**Available data**:

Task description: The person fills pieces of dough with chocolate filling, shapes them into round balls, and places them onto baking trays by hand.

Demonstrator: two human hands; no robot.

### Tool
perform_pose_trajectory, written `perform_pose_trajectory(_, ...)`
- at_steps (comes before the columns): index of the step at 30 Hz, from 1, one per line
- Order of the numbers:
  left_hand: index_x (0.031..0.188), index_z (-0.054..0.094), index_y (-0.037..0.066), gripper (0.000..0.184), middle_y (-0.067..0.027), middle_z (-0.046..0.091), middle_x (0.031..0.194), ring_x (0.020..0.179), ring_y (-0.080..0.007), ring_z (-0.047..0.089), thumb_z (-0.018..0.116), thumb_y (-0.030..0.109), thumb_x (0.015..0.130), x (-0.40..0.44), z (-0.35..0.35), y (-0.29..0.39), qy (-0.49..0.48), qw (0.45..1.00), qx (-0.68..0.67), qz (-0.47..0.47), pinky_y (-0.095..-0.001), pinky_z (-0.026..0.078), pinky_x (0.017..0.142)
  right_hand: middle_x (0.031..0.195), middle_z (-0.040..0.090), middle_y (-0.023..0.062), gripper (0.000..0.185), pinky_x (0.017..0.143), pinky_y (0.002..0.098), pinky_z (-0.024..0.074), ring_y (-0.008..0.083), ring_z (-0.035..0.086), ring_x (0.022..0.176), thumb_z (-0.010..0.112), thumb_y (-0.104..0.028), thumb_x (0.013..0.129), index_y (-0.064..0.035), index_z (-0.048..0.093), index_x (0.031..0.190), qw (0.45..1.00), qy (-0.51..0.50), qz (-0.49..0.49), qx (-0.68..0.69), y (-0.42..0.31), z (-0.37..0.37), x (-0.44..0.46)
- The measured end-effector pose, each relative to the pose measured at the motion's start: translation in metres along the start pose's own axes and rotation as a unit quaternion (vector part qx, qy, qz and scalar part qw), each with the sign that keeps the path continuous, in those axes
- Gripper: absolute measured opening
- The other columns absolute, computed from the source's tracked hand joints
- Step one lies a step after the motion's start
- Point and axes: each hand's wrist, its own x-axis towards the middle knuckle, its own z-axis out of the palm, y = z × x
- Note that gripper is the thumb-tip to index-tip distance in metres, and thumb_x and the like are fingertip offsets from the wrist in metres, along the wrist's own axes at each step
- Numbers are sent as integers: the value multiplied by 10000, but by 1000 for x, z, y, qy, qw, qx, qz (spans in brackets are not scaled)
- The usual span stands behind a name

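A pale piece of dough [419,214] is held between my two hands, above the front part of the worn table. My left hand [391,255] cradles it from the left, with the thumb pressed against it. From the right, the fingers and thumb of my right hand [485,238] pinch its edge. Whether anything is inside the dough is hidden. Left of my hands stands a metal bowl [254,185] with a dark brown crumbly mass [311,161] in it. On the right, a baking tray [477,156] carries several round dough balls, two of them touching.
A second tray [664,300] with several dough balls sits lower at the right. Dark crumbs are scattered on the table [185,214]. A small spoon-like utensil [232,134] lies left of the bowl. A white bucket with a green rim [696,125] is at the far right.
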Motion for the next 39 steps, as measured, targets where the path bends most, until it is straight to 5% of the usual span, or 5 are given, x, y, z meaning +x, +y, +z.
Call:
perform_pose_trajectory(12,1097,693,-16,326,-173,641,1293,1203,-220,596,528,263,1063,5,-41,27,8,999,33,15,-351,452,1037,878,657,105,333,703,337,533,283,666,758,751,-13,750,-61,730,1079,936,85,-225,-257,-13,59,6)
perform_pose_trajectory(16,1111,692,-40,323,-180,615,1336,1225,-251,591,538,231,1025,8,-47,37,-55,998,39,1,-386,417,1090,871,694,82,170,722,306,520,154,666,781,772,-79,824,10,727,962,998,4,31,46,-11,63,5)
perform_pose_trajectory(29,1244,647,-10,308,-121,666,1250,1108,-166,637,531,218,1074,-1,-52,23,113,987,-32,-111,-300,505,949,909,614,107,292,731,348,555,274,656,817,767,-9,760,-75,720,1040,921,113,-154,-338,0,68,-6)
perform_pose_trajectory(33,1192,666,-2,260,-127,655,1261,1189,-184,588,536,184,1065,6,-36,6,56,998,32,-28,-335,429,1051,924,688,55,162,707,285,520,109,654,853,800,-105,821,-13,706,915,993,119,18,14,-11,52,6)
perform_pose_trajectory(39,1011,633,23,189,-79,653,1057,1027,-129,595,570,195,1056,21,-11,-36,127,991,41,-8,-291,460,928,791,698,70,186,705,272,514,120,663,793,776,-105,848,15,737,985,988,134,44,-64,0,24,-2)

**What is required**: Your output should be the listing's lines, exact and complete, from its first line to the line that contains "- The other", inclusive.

**Exercise solution**:
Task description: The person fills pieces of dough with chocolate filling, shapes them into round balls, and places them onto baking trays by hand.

Demonstrator: two human hands; no robot.

### Tool
perform_pose_trajectory, written `perform_pose_trajectory(_, ...)`
- at_steps (comes before the columns): index of the step at 30 Hz, from 1, one per line
- Order of the numbers:
  left_hand: index_x (0.031..0.188), index_z (-0.054..0.094), index_y (-0.037..0.066), gripper (0.000..0.184), middle_y (-0.067..0.027), middle_z (-0.046..0.091), middle_x (0.031..0.194), ring_x (0.020..0.179), ring_y (-0.080..0.007), ring_z (-0.047..0.089), thumb_z (-0.018..0.116), thumb_y (-0.030..0.109), thumb_x (0.015..0.130), x (-0.40..0.44), z (-0.35..0.35), y (-0.29..0.39), qy (-0.49..0.48), qw (0.45..1.00), qx (-0.68..0.67), qz (-0.47..0.47), pinky_y (-0.095..-0.001), pinky_z (-0.026..0.078), pinky_x (0.017..0.142)
  right_hand: middle_x (0.031..0.195), middle_z (-0.040..0.090), middle_y (-0.023..0.062), gripper (0.000..0.185), pinky_x (0.017..0.143), pinky_y (0.002..0.098), pinky_z (-0.024..0.074), ring_y (-0.008..0.083), ring_z (-0.035..0.086), ring_x (0.022..0.176), thumb_z (-0.010..0.112), thumb_y (-0.104..0.028), thumb_x (0.013..0.129), index_y (-0.064..0.035), index_z (-0.048..0.093), index_x (0.031..0.190), qw (0.45..1.00), qy (-0.51..0.50), qz (-0.49..0.49), qx (-0.68..0.69), y (-0.42..0.31), z (-0.37..0.37), x (-0.44..0.46)
- The measured end-effector pose, each relative to the pose measured at the motion's start: translation in metres along the start pose's own axes and rotation as a unit quaternion (vector part qx, qy, qz and scalar part qw), each with the sign that keeps the path continuous, in those axes
- Gripper: absolute measured opening
- The other columns absolute, computed from the source's tracked hand joints

For this exercise, nothing further remains to be done.